WHAT YOU WILL DO: Every line below needs to be printed again exactly, without any of its pictures.

SOURCE MATERIAL:

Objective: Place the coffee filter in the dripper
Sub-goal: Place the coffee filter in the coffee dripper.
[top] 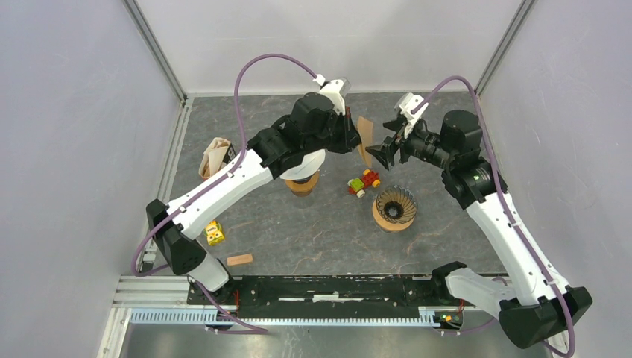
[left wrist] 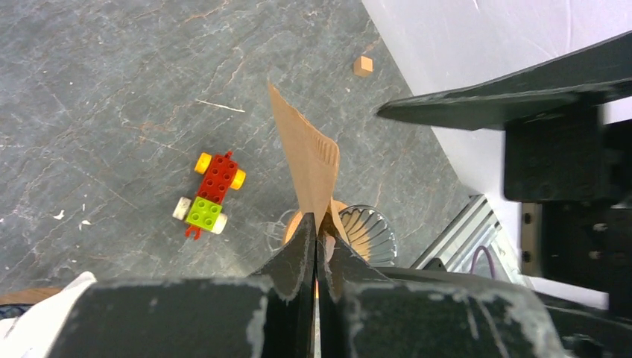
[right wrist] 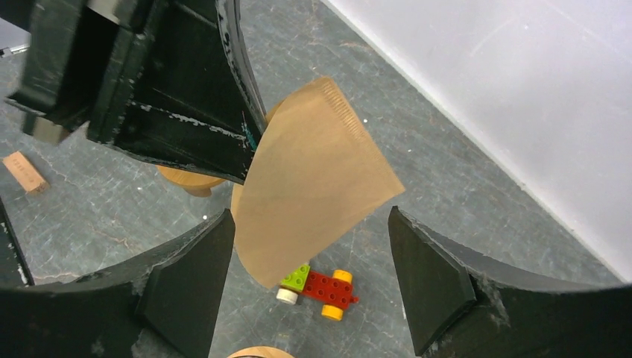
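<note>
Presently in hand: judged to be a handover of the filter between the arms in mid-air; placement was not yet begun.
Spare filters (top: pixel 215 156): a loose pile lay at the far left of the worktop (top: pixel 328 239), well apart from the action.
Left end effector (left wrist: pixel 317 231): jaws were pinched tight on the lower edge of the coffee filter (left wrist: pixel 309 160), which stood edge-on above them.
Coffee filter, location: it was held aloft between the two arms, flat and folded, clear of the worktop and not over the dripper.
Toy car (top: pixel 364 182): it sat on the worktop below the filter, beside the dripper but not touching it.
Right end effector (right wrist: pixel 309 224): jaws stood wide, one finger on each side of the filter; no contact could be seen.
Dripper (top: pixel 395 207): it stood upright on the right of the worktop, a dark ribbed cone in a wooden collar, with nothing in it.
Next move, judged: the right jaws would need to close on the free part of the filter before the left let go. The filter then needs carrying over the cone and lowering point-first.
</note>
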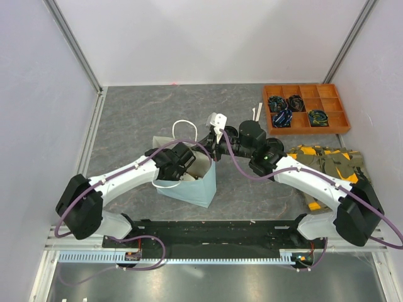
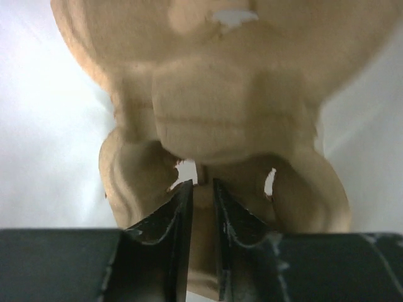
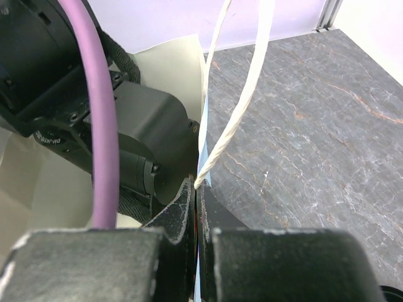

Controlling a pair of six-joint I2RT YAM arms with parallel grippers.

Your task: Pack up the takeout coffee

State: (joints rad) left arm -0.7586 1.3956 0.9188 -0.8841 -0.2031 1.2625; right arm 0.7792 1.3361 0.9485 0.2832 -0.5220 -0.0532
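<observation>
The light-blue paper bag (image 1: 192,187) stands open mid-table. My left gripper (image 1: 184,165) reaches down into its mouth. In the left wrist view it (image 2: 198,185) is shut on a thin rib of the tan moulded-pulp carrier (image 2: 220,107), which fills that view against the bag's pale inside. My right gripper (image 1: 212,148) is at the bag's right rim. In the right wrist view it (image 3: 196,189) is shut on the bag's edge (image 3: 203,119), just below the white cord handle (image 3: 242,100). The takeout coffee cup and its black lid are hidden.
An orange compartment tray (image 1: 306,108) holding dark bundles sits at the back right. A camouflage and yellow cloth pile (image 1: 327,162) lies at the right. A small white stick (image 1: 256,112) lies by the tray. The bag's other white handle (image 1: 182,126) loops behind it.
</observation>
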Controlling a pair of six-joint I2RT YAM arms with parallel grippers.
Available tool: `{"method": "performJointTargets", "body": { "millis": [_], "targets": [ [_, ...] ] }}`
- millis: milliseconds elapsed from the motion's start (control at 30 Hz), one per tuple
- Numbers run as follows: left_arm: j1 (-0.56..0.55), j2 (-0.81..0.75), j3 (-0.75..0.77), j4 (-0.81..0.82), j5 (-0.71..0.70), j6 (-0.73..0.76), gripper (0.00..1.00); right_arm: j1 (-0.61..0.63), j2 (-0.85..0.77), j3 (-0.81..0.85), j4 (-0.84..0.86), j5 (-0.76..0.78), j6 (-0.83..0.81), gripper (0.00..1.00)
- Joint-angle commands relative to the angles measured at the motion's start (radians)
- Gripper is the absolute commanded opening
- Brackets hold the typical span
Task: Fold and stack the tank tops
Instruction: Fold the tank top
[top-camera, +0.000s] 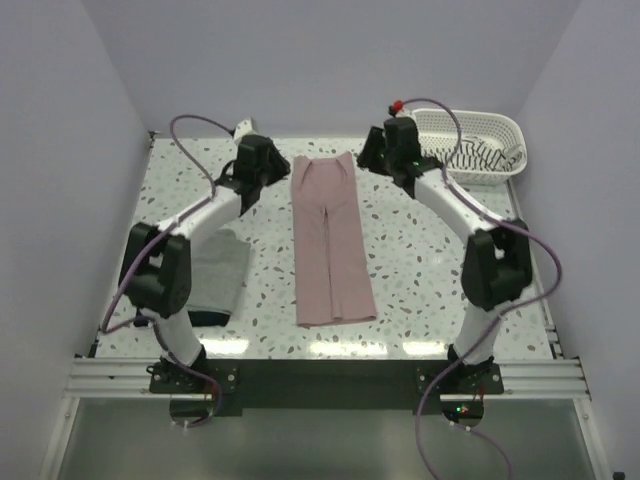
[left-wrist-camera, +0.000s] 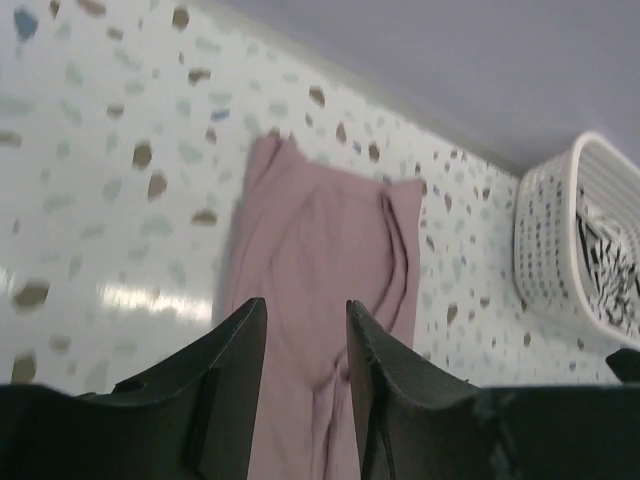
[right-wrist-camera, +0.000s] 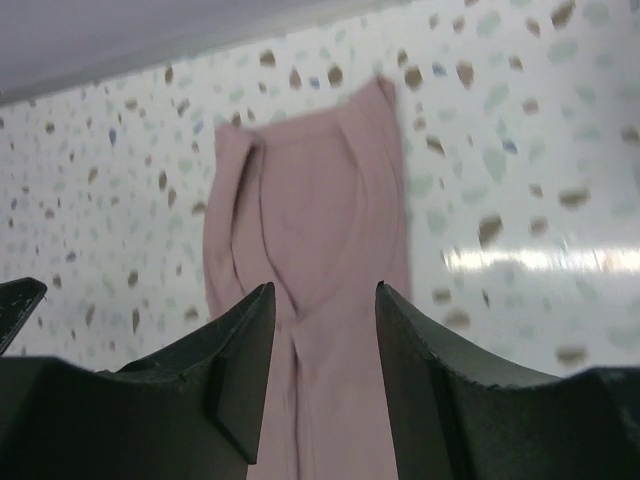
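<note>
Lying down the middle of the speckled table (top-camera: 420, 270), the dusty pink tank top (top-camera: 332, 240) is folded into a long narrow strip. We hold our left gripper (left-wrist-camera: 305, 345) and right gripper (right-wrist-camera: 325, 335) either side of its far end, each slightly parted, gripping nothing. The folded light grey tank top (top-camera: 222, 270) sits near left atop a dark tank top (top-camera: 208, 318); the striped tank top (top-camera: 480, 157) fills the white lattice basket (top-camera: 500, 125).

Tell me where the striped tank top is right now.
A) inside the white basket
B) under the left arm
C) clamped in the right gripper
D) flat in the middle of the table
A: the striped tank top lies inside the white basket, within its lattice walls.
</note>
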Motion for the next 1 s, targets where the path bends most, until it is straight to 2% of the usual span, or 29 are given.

WRITTEN RESPONSE:
Objective: Place the coffee filter in the dripper
Sub-goal: Place the coffee filter in the coffee dripper.
[top] 
[left wrist] 
[right wrist] 
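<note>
Presently in hand: judged to be a handover of the filter between the arms in mid-air; placement was not yet begun.
Spare filters (top: pixel 215 156): a loose pile lay at the far left of the worktop (top: pixel 328 239), well apart from the action.
Left end effector (left wrist: pixel 317 231): jaws were pinched tight on the lower edge of the coffee filter (left wrist: pixel 309 160), which stood edge-on above them.
Coffee filter, location: it was held aloft between the two arms, flat and folded, clear of the worktop and not over the dripper.
Toy car (top: pixel 364 182): it sat on the worktop below the filter, beside the dripper but not touching it.
Right end effector (right wrist: pixel 309 224): jaws stood wide, one finger on each side of the filter; no contact could be seen.
Dripper (top: pixel 395 207): it stood upright on the right of the worktop, a dark ribbed cone in a wooden collar, with nothing in it.
Next move, judged: the right jaws would need to close on the free part of the filter before the left let go. The filter then needs carrying over the cone and lowering point-first.
</note>
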
Controlling a pair of six-joint I2RT YAM arms with parallel grippers.

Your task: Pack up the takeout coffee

State: (joints rad) left arm -0.7586 1.3956 0.9188 -0.8841 -0.2031 1.2625; right arm 0.7792 1.3361 0.9485 0.2832 -0.5220 -0.0532
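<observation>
The light-blue paper bag (image 1: 192,187) stands open mid-table. My left gripper (image 1: 184,165) reaches down into its mouth. In the left wrist view it (image 2: 198,185) is shut on a thin rib of the tan moulded-pulp carrier (image 2: 220,107), which fills that view against the bag's pale inside. My right gripper (image 1: 212,148) is at the bag's right rim. In the right wrist view it (image 3: 196,189) is shut on the bag's edge (image 3: 203,119), just below the white cord handle (image 3: 242,100). The takeout coffee cup and its black lid are hidden.
An orange compartment tray (image 1: 306,108) holding dark bundles sits at the back right. A camouflage and yellow cloth pile (image 1: 327,162) lies at the right. A small white stick (image 1: 256,112) lies by the tray. The bag's other white handle (image 1: 182,126) loops behind it.
</observation>
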Controlling a pair of six-joint I2RT YAM arms with parallel grippers.
Available tool: `{"method": "performJointTargets", "body": { "millis": [_], "targets": [ [_, ...] ] }}`
- millis: milliseconds elapsed from the motion's start (control at 30 Hz), one per tuple
- Numbers run as follows: left_arm: j1 (-0.56..0.55), j2 (-0.81..0.75), j3 (-0.75..0.77), j4 (-0.81..0.82), j5 (-0.71..0.70), j6 (-0.73..0.76), gripper (0.00..1.00); right_arm: j1 (-0.61..0.63), j2 (-0.85..0.77), j3 (-0.81..0.85), j4 (-0.84..0.86), j5 (-0.76..0.78), j6 (-0.83..0.81), gripper (0.00..1.00)
- Joint-angle commands relative to the angles measured at the motion's start (radians)
- Gripper is the absolute commanded opening
- Brackets hold the typical span
Task: Fold and stack the tank tops
Instruction: Fold the tank top
[top-camera, +0.000s] 
[left-wrist-camera, +0.000s] 
[right-wrist-camera, +0.000s] 
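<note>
Lying down the middle of the speckled table (top-camera: 420, 270), the dusty pink tank top (top-camera: 332, 240) is folded into a long narrow strip. We hold our left gripper (left-wrist-camera: 305, 345) and right gripper (right-wrist-camera: 325, 335) either side of its far end, each slightly parted, gripping nothing. The folded light grey tank top (top-camera: 222, 270) sits near left atop a dark tank top (top-camera: 208, 318); the striped tank top (top-camera: 480, 157) fills the white lattice basket (top-camera: 500, 125).

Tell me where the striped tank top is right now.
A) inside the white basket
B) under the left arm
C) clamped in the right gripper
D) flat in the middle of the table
A: the striped tank top lies inside the white basket, within its lattice walls.
</note>
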Motion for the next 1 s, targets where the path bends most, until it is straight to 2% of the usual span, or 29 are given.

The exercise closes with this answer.